Peking (dpa) - Die britische Premierministerin Theresa May hat ihren Besuch in Peking fortgesetzt. Auf dem Programm stand ein Treffen mit Chinas Präsidenten Xi Jinping. Beide wollten sich am Abend zu einem Essen treffen.

Zum Auftakt ihrer dreitägigen Visite war May am Mittwoch mit dem chinesischen Ministerpräsidenten Li Keqiang zusammengekommen. Vor dem Hintergrund des geplanten Ausstiegs Großbritanniens aus der Europäischen Union sprach sich May für einen Ausbau der Wirtschaftskooperation mit China aus. Es gebe "​vieles, was im Handelsbereich gemacht werden kann"​, sagte May bei dem Treffen. 

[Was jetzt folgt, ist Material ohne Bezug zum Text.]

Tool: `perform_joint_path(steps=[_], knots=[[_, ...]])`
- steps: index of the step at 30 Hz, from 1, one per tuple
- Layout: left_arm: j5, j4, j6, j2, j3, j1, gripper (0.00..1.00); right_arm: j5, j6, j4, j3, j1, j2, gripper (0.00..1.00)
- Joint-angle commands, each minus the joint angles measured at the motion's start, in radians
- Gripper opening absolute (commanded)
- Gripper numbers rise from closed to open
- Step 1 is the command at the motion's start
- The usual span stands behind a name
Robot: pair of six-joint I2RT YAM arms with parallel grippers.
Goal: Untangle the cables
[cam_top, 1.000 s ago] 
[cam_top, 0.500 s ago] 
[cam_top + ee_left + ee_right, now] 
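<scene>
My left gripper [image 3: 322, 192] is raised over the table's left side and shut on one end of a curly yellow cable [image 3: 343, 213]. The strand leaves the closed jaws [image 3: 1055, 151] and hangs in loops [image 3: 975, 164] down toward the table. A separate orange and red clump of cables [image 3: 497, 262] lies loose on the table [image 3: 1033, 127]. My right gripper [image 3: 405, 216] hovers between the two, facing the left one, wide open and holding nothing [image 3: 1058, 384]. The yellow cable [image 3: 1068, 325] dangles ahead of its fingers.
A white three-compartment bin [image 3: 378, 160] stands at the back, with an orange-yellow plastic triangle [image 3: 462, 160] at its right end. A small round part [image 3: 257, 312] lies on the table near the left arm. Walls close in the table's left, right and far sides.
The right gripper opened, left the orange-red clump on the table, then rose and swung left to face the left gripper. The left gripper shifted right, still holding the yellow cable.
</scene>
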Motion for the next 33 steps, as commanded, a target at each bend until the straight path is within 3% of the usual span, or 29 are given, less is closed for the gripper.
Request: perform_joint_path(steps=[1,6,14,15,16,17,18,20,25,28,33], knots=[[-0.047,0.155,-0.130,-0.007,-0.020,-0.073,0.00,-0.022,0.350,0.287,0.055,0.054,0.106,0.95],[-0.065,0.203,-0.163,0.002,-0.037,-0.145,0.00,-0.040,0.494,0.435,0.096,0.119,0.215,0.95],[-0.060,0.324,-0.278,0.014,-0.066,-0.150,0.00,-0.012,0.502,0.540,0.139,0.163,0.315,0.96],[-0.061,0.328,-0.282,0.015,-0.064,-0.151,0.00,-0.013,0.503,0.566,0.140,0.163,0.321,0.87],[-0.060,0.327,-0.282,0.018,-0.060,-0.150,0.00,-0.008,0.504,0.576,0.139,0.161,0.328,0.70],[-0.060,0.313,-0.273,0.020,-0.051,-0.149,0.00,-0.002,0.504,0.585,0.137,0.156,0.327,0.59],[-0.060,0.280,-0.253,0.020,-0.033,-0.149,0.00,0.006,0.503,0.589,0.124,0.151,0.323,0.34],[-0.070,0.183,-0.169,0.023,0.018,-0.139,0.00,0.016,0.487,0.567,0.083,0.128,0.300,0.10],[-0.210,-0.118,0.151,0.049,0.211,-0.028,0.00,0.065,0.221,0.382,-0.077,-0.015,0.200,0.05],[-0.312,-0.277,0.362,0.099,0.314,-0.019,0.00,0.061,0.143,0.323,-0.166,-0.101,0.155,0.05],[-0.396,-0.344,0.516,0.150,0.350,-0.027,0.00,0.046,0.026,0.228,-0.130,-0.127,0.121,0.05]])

Auch Menschenrechtsfragen sowie die Lage in der ehemaligen britischen Kronkolonie Hongkong, wo Peking einen härteren Kurs gegen demokratische Aktivisten fährt, brachte sie bei ihrem Besuch zur Sprache. May wird von einer großen Wirtschaftsdelegation mit rund 50 Unternehmensführen begleitet. Nach ihrem Treffen mit Xi Jinping reist die Premierministerin weiter nach Shanghai, wo sie am Freitag auf einem Wirtschaftsforum sprechen soll.